Data block:
== Segment start ==

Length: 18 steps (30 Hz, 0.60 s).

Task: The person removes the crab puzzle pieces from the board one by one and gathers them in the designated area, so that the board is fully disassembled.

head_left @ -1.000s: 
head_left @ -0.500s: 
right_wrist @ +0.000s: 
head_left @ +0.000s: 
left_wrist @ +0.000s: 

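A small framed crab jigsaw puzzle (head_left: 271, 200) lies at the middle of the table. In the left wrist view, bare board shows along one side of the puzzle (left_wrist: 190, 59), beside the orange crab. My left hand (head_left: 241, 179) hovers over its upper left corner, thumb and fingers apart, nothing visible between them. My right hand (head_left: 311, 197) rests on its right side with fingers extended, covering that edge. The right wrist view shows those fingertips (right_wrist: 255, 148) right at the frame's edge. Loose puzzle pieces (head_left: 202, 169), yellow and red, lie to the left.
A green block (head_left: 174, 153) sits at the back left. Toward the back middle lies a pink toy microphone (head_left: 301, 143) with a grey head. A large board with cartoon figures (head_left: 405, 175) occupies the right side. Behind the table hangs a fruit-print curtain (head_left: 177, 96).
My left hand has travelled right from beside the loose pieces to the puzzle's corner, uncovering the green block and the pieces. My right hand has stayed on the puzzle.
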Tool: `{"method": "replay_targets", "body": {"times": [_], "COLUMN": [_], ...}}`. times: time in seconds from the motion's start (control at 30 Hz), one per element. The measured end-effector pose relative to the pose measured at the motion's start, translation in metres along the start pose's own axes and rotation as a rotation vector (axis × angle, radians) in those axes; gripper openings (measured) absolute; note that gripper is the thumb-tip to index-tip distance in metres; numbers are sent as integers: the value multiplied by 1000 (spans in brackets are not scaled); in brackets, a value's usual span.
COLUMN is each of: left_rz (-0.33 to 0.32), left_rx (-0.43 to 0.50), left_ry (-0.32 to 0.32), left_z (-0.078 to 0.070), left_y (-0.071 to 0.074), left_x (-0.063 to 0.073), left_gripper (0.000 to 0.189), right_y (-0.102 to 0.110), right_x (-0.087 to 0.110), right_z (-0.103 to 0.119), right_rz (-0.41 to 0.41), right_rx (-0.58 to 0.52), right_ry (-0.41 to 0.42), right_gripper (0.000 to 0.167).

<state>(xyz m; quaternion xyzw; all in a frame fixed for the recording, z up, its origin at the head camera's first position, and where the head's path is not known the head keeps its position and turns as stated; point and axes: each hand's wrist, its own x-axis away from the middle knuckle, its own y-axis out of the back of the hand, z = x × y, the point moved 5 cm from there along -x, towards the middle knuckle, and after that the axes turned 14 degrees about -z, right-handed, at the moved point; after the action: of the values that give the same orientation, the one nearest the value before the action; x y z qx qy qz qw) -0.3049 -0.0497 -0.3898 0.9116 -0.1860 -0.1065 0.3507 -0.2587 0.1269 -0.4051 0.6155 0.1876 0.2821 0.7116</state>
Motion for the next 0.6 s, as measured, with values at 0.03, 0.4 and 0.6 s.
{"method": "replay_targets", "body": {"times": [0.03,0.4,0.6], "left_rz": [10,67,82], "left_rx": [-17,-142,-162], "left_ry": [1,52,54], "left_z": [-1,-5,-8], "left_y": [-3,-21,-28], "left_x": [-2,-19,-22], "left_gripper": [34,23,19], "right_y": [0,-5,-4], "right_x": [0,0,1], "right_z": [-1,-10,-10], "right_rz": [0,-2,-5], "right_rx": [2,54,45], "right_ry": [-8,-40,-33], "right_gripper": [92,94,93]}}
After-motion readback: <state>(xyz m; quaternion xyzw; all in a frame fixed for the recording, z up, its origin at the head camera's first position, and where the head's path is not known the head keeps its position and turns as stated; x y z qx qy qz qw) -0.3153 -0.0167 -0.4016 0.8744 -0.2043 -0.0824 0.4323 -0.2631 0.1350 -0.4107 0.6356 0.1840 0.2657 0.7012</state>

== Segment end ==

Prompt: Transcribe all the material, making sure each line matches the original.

Response:
Length: 18 steps (30 Hz, 0.60 s).

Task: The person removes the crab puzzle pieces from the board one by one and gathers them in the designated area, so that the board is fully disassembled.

head_left @ -1.000s: 
head_left @ -0.500s: 
right_wrist @ +0.000s: 
head_left @ +0.000s: 
left_wrist @ +0.000s: 

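A small framed crab jigsaw puzzle (head_left: 271, 200) lies at the middle of the table. In the left wrist view, bare board shows along one side of the puzzle (left_wrist: 190, 59), beside the orange crab. My left hand (head_left: 241, 179) hovers over its upper left corner, thumb and fingers apart, nothing visible between them. My right hand (head_left: 311, 197) rests on its right side with fingers extended, covering that edge. The right wrist view shows those fingertips (right_wrist: 255, 148) right at the frame's edge. Loose puzzle pieces (head_left: 202, 169), yellow and red, lie to the left.
A green block (head_left: 174, 153) sits at the back left. Toward the back middle lies a pink toy microphone (head_left: 301, 143) with a grey head. A large board with cartoon figures (head_left: 405, 175) occupies the right side. Behind the table hangs a fruit-print curtain (head_left: 177, 96).
My left hand has travelled right from beside the loose pieces to the puzzle's corner, uncovering the green block and the pieces. My right hand has stayed on the puzzle.
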Tool: `{"method": "replay_targets", "body": {"times": [_], "COLUMN": [_], ...}}`. times: time in seconds from the motion's start (control at 30 Hz), one per element. The measured end-effector pose relative to the pose measured at the motion's start, translation in metres along the start pose's own axes and rotation as a rotation vector (axis × angle, radians) in those axes; gripper openings (measured) absolute; note that gripper is the thumb-tip to index-tip distance in metres; numbers are sent as integers: the value multiplied by 1000 (spans in brackets are not scaled); in brackets, a value's usual span.
COLUMN is each of: left_rz (-0.33 to 0.32), left_rx (-0.43 to 0.50), left_ry (-0.32 to 0.32), left_z (-0.078 to 0.070), left_y (-0.071 to 0.074), left_x (-0.063 to 0.073), left_gripper (0.000 to 0.189), right_y (-0.102 to 0.110), right_x (-0.087 to 0.110), right_z (-0.103 to 0.119), right_rz (-0.41 to 0.41), right_rx (-0.58 to 0.52), right_ry (-0.41 to 0.42), right_gripper (0.000 to 0.167).

<state>(xyz m; quaternion xyzw; all in a frame fixed for the recording, z up, its origin at the head camera's first position, and where the head's path is not known the head keeps its position and turns as stated; point and axes: each hand's wrist, its own x-axis away from the middle knuckle, its own y-axis out of the back of the hand, z = x × y, the point moved 5 cm from there along -x, towards the middle knuckle, and after that the axes turned 14 degrees about -z, right-handed, at the moved point; after the action: of the values that give the same orientation, the one nearest the value before the action; x y z qx qy qz qw) -0.3049 -0.0497 -0.3898 0.9116 -0.1860 -0.1065 0.3507 -0.2587 0.1269 -0.4051 0.6155 0.1876 0.2821 0.7116</state>
Motion for the next 0.6 s, as measured, with values at 0.03, 0.4 and 0.6 s.
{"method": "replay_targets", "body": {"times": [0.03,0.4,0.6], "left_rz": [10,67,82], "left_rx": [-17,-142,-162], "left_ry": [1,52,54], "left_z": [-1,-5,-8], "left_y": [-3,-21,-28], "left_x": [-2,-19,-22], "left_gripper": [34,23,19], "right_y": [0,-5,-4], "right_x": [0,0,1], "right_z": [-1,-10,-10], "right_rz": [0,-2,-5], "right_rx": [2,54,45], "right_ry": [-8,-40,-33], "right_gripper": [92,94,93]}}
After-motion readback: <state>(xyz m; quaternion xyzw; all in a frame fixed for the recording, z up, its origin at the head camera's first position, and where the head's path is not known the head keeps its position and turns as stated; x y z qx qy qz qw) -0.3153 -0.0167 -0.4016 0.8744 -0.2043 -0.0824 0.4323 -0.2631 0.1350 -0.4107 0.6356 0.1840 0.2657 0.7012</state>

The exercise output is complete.